Biography and career
Vásáry was born in Debrecen, Hungary, and made his stage debut at the age of 8, performing Mozart's Piano Concerto in D major, K.107 in the city of his birth, where he gave a solo recital the following year. He then began to concertize regularly as a child prodigy. At this time he was introduced to Ernő Dohnányi, a leading figure of musical life in Hungary, who made a unique exception by offering to accept the gifted youth as a pupil in spite of his age. Vásáry studied only a short time under his tutelage, however, as Dohnányi soon left Hungary.

He also studied with József Gát and Lajos Hernádi at the Franz Liszt Academy of Music in Budapest, and was later an assistant there to Zoltán Kodály. Aged 14, he won first prize in the Franz Liszt competition at the Academy of Music in Budapest, in 1947. He received an honorable mention at the V International Chopin Piano Competition in 1955. He left Hungary in 1956, and settled in Switzerland. He made his débuts in the major cities of the West in 1960-61. He has subsequently resided in London.
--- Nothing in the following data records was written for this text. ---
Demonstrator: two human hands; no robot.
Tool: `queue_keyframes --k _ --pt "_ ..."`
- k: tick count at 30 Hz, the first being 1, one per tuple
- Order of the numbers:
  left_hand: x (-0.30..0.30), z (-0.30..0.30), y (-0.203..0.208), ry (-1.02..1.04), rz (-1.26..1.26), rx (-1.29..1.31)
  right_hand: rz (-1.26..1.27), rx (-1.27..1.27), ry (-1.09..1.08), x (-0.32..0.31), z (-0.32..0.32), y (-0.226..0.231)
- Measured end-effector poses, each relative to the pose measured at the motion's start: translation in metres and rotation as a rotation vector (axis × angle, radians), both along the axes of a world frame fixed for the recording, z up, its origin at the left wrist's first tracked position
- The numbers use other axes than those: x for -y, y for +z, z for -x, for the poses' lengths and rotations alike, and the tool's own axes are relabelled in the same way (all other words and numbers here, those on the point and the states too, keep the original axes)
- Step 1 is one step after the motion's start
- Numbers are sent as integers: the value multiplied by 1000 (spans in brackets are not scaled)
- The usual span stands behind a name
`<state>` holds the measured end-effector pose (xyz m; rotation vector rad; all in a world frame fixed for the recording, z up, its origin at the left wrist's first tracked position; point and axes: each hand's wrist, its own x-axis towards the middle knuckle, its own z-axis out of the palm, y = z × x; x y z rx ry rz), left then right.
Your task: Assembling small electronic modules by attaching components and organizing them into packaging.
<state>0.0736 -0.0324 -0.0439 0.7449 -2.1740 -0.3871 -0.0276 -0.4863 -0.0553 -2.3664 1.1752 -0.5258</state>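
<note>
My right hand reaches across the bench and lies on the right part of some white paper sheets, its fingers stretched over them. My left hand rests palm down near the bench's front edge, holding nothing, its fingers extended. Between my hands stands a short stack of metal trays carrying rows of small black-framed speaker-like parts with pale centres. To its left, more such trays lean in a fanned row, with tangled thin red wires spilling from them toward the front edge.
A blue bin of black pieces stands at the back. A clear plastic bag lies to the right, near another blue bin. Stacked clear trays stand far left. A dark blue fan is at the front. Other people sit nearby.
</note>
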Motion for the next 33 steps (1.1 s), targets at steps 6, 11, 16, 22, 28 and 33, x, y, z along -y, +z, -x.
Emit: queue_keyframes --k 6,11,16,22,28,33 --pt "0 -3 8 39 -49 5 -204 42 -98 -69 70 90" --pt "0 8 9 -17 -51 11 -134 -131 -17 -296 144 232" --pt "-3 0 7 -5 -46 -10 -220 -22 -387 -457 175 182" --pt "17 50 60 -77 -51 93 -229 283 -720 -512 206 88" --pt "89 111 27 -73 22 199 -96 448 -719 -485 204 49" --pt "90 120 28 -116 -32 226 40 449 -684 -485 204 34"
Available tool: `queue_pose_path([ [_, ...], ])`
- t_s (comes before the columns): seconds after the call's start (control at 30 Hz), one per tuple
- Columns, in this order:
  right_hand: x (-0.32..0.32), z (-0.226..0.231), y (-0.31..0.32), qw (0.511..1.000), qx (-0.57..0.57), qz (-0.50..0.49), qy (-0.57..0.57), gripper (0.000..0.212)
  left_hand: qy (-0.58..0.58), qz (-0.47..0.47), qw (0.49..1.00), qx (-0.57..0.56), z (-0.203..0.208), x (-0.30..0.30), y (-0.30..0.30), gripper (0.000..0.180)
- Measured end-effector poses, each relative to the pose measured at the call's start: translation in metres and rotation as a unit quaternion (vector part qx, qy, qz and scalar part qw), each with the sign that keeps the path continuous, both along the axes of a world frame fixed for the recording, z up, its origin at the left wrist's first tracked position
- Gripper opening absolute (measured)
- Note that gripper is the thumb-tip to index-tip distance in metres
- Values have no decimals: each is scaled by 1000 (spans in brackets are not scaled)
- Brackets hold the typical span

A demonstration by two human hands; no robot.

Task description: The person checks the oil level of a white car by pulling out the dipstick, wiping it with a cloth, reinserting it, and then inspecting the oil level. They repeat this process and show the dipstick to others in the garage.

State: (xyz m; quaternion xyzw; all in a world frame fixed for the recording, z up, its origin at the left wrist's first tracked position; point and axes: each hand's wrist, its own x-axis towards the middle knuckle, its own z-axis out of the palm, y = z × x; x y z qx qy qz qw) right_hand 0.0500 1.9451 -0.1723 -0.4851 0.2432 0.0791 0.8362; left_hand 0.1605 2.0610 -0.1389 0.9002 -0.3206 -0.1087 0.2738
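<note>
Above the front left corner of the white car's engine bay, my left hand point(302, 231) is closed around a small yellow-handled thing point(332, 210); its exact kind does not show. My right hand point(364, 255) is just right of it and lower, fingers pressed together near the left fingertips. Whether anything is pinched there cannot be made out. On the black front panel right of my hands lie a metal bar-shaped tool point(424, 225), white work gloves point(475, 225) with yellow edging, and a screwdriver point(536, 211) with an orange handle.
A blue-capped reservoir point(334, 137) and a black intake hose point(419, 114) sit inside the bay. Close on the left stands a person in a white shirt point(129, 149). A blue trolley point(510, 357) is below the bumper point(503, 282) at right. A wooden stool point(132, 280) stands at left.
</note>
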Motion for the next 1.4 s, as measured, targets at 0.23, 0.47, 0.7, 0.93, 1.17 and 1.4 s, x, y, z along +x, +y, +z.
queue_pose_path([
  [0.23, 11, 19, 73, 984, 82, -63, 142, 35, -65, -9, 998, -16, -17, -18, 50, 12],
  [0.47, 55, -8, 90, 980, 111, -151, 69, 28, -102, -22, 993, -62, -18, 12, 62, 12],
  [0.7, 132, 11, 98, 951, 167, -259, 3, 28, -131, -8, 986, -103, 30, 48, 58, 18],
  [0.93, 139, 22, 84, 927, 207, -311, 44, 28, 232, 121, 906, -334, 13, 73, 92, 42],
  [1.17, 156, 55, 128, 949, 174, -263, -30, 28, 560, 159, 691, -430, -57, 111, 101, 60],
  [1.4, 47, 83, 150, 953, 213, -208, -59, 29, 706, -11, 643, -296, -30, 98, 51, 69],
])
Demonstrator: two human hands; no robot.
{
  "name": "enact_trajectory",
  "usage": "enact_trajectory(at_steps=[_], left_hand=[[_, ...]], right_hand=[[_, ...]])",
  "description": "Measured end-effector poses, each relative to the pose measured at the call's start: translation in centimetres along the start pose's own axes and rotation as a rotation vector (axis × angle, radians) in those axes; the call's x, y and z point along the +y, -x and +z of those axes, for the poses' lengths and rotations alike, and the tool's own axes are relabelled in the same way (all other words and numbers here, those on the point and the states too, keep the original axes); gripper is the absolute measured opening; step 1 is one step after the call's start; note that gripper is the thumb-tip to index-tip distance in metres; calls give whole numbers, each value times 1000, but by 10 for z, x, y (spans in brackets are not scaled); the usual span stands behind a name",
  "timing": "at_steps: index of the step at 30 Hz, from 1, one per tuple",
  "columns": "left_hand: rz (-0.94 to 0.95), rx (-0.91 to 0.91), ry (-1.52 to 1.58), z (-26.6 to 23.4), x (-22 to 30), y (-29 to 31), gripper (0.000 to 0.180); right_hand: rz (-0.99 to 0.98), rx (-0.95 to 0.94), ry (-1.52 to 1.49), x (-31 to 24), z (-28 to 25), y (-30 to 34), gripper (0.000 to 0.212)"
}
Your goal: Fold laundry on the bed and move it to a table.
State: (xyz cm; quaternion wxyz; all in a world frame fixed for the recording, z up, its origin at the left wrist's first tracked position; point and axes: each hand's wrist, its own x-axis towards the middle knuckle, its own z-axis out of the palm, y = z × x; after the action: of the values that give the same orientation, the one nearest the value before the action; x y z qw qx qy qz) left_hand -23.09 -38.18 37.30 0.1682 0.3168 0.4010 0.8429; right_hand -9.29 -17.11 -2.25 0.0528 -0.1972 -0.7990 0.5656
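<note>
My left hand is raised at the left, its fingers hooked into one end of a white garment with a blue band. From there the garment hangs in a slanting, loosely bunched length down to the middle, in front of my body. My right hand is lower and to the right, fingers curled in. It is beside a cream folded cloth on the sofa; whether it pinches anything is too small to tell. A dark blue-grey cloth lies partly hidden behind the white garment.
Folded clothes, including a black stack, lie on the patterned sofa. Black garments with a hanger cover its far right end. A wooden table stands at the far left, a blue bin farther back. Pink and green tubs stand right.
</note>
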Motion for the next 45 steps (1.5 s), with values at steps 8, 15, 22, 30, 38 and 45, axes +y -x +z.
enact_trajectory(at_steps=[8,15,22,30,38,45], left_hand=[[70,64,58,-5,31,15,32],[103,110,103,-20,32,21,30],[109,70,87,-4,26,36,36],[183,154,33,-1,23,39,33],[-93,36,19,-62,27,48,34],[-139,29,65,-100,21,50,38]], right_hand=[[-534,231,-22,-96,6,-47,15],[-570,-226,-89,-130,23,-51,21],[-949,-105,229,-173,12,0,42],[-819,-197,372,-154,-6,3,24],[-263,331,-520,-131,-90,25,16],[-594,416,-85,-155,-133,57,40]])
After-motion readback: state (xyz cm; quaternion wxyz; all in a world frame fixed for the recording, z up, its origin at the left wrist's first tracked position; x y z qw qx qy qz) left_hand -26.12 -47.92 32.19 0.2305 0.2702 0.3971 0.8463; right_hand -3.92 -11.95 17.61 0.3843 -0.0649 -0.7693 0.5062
He made many recordings for Deutsche Grammophon, particularly of the Romantic repertoire, especially Frédéric Chopin, Franz Liszt and Sergei Rachmaninoff.

As a conductor, Vásáry served as joint artistic director of the Northern Sinfonia from 1979 to 1982, sharing the post with Iván Fischer. With the Northern Sinfonia Vásáry recorded the Chopin piano concertos, directing from the keyboard. Vásáry was later Principal Conductor of the Bournemouth Sinfonietta, from 1989-97. Between 1993 and 2004 he was the Principal Conductor of the Hungarian Radio Symphony Orchestra. He has guest conducted many of the principal British orchestras as well as appearing regularly in the United States and elsewhere as pianist and conductor.

Recordings
Vásáry has recorded under six different labels: Supraphon, Deutsche Grammophon, Chandos Records, Academy Sound and Vision, Collins Classic and Hungaroton. He has recorded over 20 albums of the music of Liszt, Chopin, Brahms, Debussy, Rachmaninoff and Mozart with Deutsche Grammophon. In 1991, his recording of works by Liszt released by the Academy of Sound and Vision won the Grand Prize in Hungary. His recording of Dohnányi's violin concerto released by Hungaroton won the Midem Prize.

References

1933 births
Living people
Hungarian classical pianists
Jewish classical pianists
Male classical pianists
Hungarian conductors (music)
Hungarian male musicians
Male conductors (music)
Franz Liszt Academy of Music alumni
Long-Thibaud-Crespin Competition prize-winners
Honorary Members of the Royal Academy of Music
People from Debrecen
Prize-winners of the Queen Elisabeth Competition
21st-century conductors (music)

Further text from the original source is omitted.